Required action
Which lines below fall between the one containing "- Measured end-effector" and the one containing "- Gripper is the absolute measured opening"? Repeat them exactly, counting both of those lines, and add nothing else.

Data excerpts
========================

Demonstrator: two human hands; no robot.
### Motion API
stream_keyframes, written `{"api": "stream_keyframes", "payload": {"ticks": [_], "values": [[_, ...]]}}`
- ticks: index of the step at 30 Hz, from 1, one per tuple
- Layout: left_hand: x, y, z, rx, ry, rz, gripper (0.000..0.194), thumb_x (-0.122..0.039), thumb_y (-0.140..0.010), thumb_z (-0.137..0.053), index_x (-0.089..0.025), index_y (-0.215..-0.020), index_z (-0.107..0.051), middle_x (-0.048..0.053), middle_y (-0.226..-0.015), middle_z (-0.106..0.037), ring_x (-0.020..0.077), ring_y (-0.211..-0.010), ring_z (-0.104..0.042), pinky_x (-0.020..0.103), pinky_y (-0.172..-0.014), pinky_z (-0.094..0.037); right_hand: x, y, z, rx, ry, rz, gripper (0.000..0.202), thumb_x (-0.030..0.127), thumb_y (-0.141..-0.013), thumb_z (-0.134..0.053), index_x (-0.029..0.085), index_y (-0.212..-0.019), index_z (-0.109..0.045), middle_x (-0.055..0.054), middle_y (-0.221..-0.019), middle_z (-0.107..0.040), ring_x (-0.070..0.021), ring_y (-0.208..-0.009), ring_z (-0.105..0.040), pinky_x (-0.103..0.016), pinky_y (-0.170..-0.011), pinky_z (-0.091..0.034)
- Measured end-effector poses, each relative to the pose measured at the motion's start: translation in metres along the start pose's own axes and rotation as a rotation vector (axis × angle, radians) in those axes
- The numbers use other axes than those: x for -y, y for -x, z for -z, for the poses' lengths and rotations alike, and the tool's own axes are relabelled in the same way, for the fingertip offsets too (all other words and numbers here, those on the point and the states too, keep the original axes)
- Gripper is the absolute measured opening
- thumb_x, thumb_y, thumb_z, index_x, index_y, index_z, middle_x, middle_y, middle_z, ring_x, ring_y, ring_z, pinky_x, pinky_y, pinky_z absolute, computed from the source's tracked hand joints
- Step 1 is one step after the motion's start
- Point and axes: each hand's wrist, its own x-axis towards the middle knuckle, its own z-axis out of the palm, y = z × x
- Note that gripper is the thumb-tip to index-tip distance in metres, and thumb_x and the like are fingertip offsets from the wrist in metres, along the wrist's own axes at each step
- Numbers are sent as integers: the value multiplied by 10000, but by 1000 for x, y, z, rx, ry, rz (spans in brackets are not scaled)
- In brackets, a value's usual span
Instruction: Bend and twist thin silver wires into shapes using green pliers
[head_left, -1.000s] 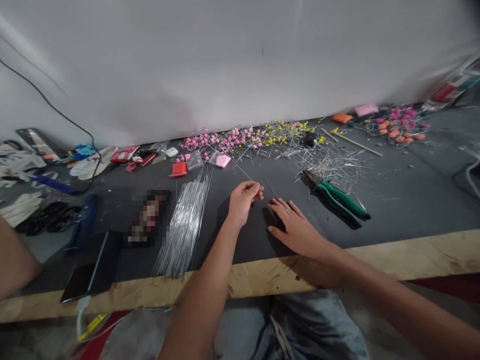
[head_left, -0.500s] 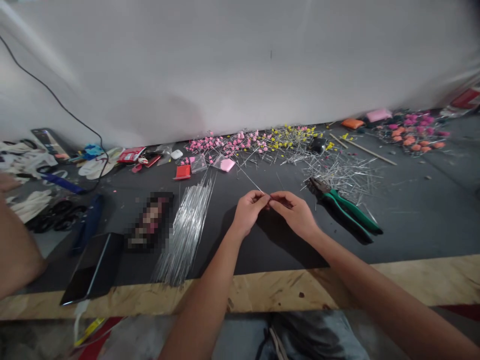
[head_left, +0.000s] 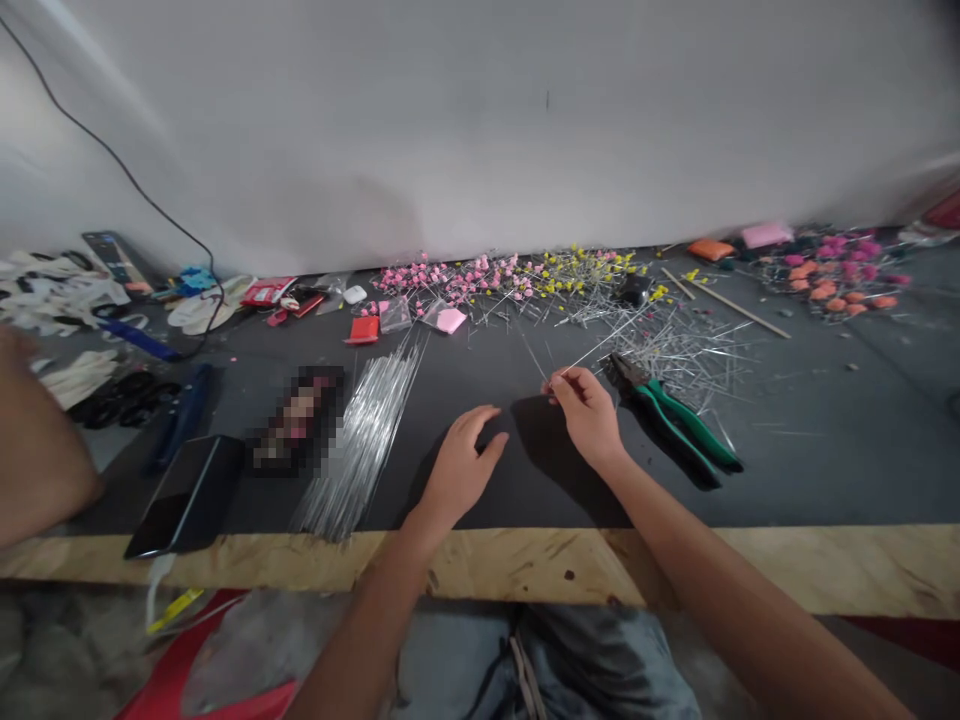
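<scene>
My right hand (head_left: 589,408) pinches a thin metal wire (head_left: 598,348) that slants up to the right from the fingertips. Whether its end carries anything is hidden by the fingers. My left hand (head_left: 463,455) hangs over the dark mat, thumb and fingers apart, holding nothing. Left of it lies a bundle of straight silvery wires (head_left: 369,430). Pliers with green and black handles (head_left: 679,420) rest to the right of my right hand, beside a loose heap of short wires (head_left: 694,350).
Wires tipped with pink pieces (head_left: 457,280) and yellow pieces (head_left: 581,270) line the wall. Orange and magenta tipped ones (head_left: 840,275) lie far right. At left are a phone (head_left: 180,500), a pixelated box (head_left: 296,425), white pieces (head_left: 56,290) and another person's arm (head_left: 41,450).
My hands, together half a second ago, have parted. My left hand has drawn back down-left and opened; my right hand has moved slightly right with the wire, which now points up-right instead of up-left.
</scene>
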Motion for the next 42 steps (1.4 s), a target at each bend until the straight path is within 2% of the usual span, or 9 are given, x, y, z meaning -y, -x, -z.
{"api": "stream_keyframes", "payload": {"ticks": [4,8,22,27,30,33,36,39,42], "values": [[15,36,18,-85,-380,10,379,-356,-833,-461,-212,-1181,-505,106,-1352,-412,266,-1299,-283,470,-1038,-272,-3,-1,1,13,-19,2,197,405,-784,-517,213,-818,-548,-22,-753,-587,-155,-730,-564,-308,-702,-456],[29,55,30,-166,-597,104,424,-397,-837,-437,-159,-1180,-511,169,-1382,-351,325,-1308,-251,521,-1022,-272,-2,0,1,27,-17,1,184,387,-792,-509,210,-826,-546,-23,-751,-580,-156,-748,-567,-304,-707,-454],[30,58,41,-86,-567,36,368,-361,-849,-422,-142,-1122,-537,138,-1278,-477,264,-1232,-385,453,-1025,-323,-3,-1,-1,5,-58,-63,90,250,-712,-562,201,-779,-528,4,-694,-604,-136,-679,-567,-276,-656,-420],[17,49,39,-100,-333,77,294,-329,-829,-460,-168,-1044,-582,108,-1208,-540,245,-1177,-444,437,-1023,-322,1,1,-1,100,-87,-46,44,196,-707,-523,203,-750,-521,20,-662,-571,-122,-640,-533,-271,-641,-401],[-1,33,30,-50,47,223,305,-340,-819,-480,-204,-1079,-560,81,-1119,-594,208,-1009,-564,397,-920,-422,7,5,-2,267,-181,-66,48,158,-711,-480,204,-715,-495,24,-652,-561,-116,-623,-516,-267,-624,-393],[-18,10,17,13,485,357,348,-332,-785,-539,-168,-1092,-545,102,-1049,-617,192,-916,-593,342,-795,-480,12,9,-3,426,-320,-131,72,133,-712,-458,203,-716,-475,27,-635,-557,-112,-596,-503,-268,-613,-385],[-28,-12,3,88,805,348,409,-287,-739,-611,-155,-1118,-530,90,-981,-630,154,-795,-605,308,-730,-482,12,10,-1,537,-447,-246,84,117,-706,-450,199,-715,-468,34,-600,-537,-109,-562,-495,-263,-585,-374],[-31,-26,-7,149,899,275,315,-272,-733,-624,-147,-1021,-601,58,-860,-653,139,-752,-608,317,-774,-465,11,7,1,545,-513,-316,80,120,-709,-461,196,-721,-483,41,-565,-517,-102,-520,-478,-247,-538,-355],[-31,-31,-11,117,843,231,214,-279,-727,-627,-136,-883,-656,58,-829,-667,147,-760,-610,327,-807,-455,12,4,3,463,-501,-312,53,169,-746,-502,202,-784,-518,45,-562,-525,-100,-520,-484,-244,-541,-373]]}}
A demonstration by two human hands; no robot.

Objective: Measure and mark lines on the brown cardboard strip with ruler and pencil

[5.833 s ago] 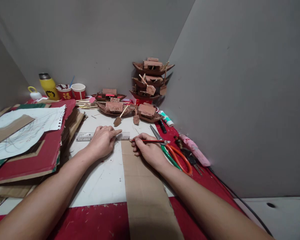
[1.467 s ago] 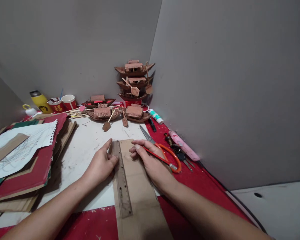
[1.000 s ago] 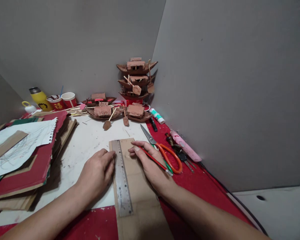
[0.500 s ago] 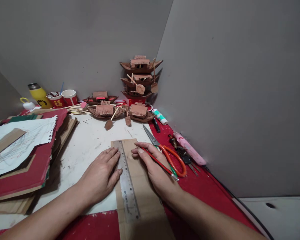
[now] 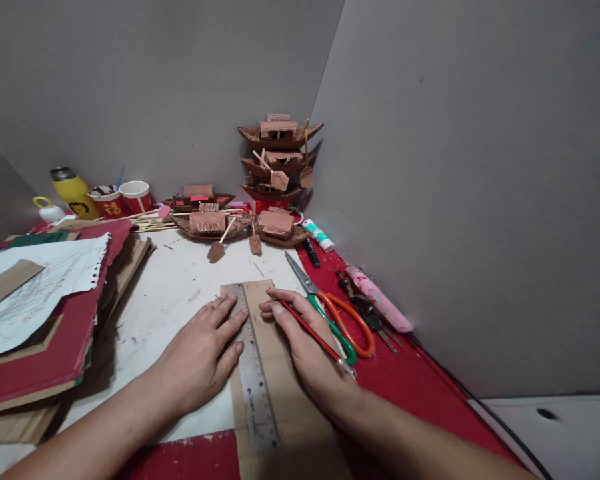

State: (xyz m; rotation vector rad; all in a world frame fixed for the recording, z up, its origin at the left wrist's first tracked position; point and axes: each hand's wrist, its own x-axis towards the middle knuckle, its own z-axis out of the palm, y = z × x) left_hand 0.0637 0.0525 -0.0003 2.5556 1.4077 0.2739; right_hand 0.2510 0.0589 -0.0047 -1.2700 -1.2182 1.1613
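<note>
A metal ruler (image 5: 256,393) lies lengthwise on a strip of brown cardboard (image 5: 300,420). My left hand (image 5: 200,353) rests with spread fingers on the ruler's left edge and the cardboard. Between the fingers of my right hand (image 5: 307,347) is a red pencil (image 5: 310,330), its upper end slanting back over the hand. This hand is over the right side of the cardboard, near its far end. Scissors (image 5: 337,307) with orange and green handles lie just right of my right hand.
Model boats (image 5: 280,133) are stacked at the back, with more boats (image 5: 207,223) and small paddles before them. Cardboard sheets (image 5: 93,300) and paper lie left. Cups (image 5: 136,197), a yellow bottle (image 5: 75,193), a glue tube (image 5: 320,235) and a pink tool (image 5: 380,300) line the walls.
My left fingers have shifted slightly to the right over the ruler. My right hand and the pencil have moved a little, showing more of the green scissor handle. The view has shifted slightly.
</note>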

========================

Reply to the task
- Measured end-effector poses, each relative to the pose measured at the motion's start: translation in metres along the start pose's own axes and rotation as a rotation vector (axis × angle, radians) in those axes
- The numbers use other axes than those: x for -y, y for -x, z for -z, for the poses' lengths and rotations alike, and the tool's own axes are relabelled in the same way, for the fingertip offsets too (all other words and numbers here, those on the point and the states too, keep the original axes)
- Gripper is the absolute measured opening

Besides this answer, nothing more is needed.